Le secret de ce parcours est dans l’œil du saumon ou dans l’œil de l’artiste, et aussi dans les yeux de ceux qui savent regarder. Pour ceux qui amorcent l’impossible, « il y a toujours des chemins dans l’obscur et l’impénétrable » comme le dit Pey. Et selon la méthode de la deuxième leçon, « avant de remonter la cascade le saumon se projette en l’air et procède en une fraction de seconde à une photo analyse de la cascade qu’il utilise pour procéder au bond qui lui permettra de dépasser la chute ».
Comme le saumon pour vaincre, l’artiste joue dans son installation avec les couleurs de l’environnement, avec la poésie des signes amplifiés de sa thématique en y incluant les traces de la nature. Et si l’artiste est un pêcheur, elle (Lise Labrie) devient le poisson qui pêche.
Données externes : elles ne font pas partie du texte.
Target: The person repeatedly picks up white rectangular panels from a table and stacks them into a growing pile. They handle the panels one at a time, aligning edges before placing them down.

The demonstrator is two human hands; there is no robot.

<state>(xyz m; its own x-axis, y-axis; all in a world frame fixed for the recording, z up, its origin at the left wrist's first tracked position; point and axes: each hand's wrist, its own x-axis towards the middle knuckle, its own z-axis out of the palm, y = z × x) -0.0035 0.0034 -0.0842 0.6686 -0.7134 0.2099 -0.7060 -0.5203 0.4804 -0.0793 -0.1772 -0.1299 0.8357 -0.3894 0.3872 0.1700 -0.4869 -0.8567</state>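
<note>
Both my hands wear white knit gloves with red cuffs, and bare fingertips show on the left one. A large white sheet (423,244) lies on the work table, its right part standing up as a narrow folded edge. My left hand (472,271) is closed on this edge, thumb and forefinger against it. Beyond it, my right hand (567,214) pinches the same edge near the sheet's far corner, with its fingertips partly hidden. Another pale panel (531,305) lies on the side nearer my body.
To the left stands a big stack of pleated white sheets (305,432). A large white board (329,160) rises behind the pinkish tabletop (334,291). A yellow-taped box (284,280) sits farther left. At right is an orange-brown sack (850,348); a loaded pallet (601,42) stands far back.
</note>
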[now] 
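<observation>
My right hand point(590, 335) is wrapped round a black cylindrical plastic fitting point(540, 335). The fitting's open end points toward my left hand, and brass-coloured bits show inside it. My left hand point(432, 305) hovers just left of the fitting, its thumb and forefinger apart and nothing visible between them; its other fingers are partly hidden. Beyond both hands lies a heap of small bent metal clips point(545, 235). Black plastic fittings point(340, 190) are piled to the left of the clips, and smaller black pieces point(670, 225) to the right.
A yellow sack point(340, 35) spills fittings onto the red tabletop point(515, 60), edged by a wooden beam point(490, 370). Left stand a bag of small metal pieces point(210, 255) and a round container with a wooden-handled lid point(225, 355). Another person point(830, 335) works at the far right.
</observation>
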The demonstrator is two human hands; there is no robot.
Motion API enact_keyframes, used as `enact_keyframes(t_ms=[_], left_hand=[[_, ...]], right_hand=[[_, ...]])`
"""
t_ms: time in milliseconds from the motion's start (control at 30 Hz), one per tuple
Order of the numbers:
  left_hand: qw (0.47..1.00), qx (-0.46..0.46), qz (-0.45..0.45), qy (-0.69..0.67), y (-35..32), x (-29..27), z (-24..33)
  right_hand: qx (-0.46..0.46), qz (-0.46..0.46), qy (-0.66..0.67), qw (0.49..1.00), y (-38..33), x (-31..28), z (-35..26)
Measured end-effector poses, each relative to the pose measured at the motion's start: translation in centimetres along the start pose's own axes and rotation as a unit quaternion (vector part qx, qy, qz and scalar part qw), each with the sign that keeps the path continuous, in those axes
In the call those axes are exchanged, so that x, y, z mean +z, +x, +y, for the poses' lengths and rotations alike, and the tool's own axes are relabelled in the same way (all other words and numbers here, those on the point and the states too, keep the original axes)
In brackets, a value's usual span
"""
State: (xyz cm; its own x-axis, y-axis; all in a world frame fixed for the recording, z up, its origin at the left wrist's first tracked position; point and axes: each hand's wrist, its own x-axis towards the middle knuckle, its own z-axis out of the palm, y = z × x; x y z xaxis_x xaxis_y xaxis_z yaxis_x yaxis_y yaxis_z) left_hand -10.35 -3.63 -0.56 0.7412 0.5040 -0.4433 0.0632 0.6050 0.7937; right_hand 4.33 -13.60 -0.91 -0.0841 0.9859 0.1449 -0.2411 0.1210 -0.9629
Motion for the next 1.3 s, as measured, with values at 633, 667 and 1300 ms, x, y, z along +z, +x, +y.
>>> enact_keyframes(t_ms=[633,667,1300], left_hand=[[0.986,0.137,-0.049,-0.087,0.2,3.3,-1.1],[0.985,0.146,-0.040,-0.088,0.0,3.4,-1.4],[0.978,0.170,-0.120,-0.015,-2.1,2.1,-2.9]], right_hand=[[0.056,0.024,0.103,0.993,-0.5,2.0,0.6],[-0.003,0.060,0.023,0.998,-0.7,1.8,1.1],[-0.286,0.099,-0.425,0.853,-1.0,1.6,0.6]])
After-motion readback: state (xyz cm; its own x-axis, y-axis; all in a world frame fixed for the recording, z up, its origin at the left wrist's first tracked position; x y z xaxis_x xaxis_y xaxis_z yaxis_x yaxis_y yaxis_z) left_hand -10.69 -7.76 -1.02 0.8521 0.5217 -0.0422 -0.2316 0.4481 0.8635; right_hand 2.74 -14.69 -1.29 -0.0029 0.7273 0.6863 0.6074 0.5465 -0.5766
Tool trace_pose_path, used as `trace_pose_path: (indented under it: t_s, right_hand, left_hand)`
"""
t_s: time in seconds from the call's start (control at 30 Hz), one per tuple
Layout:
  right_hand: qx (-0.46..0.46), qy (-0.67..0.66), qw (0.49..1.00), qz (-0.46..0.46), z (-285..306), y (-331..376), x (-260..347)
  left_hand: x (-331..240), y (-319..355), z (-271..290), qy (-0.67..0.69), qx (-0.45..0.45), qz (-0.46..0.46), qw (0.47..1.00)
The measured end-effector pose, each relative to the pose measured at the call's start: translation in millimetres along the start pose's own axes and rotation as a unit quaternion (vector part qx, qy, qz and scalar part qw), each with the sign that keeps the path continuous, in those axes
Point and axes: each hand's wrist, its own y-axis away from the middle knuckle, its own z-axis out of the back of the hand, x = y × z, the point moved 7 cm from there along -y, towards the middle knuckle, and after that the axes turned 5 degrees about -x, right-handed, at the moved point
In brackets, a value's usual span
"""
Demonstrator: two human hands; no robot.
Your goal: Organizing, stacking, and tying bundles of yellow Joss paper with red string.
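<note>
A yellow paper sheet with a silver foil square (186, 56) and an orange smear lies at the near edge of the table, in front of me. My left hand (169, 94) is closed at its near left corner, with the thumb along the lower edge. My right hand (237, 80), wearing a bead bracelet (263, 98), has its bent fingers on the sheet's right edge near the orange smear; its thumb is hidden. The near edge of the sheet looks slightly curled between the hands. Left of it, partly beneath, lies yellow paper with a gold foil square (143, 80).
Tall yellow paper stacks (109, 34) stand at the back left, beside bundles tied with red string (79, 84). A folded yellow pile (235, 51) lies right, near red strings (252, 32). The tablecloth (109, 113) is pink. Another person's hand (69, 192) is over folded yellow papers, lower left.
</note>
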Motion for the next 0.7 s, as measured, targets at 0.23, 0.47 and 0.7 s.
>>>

Comme l’a écrit en 2008 Serge Pey en parlant de Labrie, c’est une « artiste chaman, pêcheuse d’eau et de perle, chasseuse de caribou, elle pose les signes sur des écorces de bouleau qui servent à traverser nos rivières ». Ainsi est mis en évidence le processus, le système artistique personnel : « Quand le saumon parvient en haut de la cascade, il ne supprime pas la cascade », il (elle) la vit tels « les passagers mortels de l’éternité » de la huitième et dernière leçon du saumon de ce magnifique texte.
C’est évidemment une autre bonne exposition de Lise Labrie, et c’est aussi un texte fort instructif où il est possible de faire des parallèles avec la démarche artistique autant qu’avec le parcours de tout homme confronté à lui-même : « Le saumon maître de l’impossible est la condition de sa liberté ».
L’exposition Les leçons du saumon de Lise Labrie est présentée jusqu’au 18 mars au Musée du Bas-Saint-Laurent, à Rivière-du-Loup.
1. Exposition déjà présentée dans une version différente au centre d’artistes Le Lobe de Chicoutimi en 2008.
2. Serge Pey est un écrivain et poète français né à Toulouse en 1950. Créateur de poésie d’action, il rédige ses textes sur des bâtons avec lesquels il réalise des performances. Maitre de conférence, il dirige le séminaire de poétique d’action et l’atelier de poésie du CIAM.